Task details. From the data below, retype exactly the lines starting with the one that contains "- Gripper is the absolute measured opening" and ending with the one that contains "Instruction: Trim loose", both included.

** Material provided follows **

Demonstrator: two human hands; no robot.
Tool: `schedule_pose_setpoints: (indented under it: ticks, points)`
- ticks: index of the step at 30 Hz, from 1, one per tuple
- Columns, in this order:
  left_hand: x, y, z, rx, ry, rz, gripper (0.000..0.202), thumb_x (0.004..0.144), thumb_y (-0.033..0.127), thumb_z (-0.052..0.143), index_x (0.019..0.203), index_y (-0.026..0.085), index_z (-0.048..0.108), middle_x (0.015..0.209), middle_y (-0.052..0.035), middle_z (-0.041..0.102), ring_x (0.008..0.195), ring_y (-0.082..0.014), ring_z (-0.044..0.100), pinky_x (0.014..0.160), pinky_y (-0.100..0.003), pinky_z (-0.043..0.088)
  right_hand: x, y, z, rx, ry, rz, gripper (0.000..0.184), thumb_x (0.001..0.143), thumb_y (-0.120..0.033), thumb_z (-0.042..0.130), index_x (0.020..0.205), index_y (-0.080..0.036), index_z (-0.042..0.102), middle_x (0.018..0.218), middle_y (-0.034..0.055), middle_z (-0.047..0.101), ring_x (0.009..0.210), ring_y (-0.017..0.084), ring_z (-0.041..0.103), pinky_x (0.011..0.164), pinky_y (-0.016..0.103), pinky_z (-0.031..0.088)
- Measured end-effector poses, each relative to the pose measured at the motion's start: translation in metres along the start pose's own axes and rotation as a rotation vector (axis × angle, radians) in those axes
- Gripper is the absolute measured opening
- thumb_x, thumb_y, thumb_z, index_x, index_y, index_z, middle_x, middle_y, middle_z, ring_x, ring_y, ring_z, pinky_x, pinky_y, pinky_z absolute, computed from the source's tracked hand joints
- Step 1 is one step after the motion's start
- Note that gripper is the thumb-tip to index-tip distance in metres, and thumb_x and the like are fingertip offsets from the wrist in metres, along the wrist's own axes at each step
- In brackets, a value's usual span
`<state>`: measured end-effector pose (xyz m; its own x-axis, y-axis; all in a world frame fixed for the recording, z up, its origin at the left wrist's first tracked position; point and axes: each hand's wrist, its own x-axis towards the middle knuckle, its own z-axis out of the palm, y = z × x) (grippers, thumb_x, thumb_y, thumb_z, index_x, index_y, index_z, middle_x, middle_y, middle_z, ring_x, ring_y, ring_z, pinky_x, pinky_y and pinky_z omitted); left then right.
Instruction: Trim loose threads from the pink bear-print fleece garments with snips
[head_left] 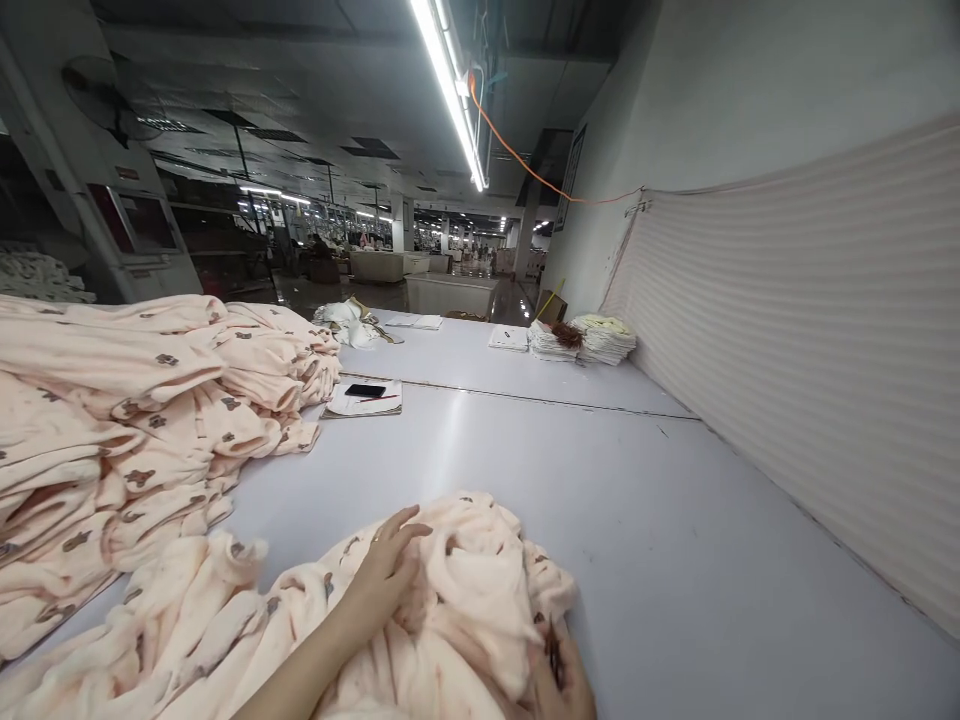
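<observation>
A soft, pale pink fleece garment (480, 580) with small brown printed motifs lies bunched on the table in front of me. My left hand (394, 555) rests on top of it, fingers stretched out and spread, the lower part sunk in the folds. At the garment's right edge, my right hand (566, 675) is closed, low in the view. A small dark object (553, 650) shows between its thumb and fingers, too unclear to name. The right fingertips are partly hidden by cloth.
A large heap of the same fleece (150, 430) fills the left side. Beyond it, a phone (366, 390) and a red pen lie on papers (341, 405). Folded white cloth stacks (604, 340) stand at the far right, near a striped fabric curtain (795, 380). A seam crosses the white table (675, 520).
</observation>
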<state>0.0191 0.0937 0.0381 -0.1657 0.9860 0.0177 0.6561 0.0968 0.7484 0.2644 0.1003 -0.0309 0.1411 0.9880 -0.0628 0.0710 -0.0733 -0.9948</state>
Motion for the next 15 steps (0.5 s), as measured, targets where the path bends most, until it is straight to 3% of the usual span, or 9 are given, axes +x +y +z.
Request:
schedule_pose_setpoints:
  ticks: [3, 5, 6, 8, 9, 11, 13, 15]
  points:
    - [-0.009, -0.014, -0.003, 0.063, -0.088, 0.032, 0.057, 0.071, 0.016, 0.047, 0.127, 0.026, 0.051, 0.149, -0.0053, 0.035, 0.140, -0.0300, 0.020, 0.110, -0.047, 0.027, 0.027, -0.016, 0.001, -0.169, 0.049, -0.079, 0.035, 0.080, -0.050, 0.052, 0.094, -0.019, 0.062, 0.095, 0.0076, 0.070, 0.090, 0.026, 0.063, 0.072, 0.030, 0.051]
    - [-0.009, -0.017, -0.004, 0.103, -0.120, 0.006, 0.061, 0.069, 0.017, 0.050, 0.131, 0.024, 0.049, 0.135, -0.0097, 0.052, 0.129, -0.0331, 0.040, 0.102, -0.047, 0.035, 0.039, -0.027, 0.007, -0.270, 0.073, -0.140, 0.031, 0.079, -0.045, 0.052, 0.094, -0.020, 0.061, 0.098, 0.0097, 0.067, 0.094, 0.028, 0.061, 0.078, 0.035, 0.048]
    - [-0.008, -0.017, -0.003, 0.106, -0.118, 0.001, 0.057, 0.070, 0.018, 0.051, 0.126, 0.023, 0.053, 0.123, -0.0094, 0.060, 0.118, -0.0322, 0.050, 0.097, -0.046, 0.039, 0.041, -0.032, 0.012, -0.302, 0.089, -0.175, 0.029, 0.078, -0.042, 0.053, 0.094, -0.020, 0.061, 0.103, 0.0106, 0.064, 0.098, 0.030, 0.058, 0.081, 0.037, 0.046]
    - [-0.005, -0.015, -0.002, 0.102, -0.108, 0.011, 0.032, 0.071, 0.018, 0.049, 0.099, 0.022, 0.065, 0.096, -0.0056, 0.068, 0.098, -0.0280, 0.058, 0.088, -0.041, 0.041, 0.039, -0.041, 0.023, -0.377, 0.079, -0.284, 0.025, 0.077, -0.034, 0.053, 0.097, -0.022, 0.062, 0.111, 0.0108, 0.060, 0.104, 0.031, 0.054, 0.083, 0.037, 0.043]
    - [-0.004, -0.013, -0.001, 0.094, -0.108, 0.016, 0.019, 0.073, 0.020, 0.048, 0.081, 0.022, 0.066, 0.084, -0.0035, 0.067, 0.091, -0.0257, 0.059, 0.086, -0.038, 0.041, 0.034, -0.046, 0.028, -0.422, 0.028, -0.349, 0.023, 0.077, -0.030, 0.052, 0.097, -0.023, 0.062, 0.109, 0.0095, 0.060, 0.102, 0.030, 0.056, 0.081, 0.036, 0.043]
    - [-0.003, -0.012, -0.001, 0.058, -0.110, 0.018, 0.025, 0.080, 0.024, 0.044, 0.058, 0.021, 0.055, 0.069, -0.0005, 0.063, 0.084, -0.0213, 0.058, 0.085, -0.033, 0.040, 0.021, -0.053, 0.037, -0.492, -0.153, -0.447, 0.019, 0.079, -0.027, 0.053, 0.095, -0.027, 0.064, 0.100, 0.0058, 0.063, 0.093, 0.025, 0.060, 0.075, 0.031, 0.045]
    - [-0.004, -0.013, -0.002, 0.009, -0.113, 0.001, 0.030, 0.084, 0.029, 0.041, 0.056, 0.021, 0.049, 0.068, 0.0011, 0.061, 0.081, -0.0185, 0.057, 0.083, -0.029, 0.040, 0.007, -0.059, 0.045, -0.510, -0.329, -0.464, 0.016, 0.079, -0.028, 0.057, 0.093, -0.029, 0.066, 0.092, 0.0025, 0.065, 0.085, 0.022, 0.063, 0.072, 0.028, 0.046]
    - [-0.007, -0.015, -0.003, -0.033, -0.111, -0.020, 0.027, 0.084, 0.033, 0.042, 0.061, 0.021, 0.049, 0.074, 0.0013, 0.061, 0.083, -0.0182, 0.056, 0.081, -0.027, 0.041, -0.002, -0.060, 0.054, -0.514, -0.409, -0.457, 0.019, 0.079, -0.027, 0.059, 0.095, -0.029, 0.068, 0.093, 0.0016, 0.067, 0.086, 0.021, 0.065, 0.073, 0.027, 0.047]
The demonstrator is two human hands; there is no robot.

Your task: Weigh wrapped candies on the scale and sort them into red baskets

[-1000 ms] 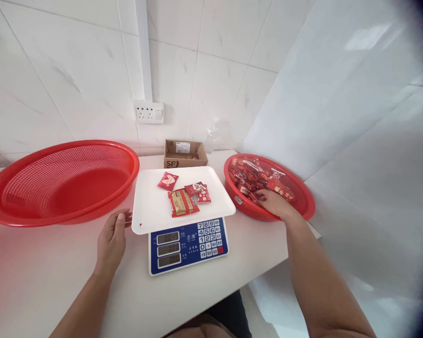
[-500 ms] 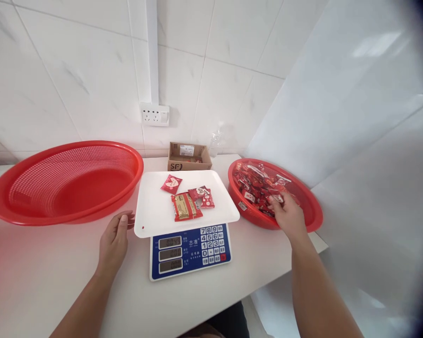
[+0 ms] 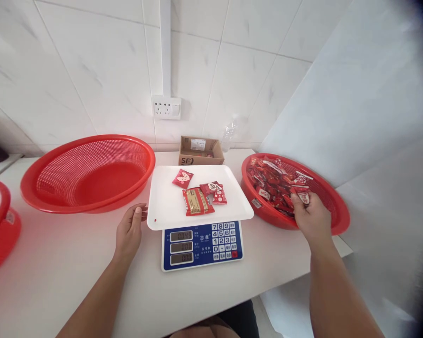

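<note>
A digital scale (image 3: pixel 202 246) with a blue panel carries a white tray (image 3: pixel 165 202). Lying on the tray are a pink-red packet (image 3: pixel 183 178), a gold-and-red packet (image 3: pixel 198 202) and small red packets (image 3: pixel 214 191) that overlap. Just off the tray's left edge is my left hand (image 3: pixel 129 229), empty, with its fingers loosely extended. Over the right red basket (image 3: pixel 333 206), my right hand (image 3: pixel 312 218) pinches a small red packet (image 3: pixel 301 191). Many red packets (image 3: pixel 268 180) fill that basket beneath it.
An empty red mesh basket (image 3: pixel 49 204) stands at left, with part of another red basket (image 3: pixel 7 206) at the frame's edge. Behind the tray are an SF cardboard box (image 3: pixel 200 159) and a clear plastic bottle (image 3: pixel 228 135). A wall socket (image 3: pixel 167 108) is above.
My right hand has risen slightly from among the packets, and a red packet now shows between its fingers. My left hand stays beside the tray. The whole view has shifted.
</note>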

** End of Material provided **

Written solution.
- Gripper is the absolute measured opening
- thumb_x, thumb_y, thumb_z, index_x, index_y, index_z, middle_x, middle_y, middle_z, ring_x, ring_y, ring_z, pinky_x, pinky_y, pinky_z absolute, computed from the source's tracked hand joints
- Step 1 is one step after the motion's start
- Note that gripper is the thumb-tip to index-tip distance in metres, and thumb_x and the like are fingertip offsets from the wrist in metres, along the wrist's own axes at each step
- In brackets, a value's usual span
`<state>`: measured end-effector pose (xyz m; its own x-axis, y-axis; all in a world frame fixed for the recording, z up, its origin at the left wrist's first tracked position; point and axes: each hand's wrist, its own x-axis towards the middle knuckle, its own z-axis out of the palm, y = z × x) (grippers, thumb_x, thumb_y, thumb_z, index_x, index_y, index_z, middle_x, middle_y, middle_z, ring_x, ring_y, ring_z, pinky_x, pinky_y and pinky_z omitted); left then right.
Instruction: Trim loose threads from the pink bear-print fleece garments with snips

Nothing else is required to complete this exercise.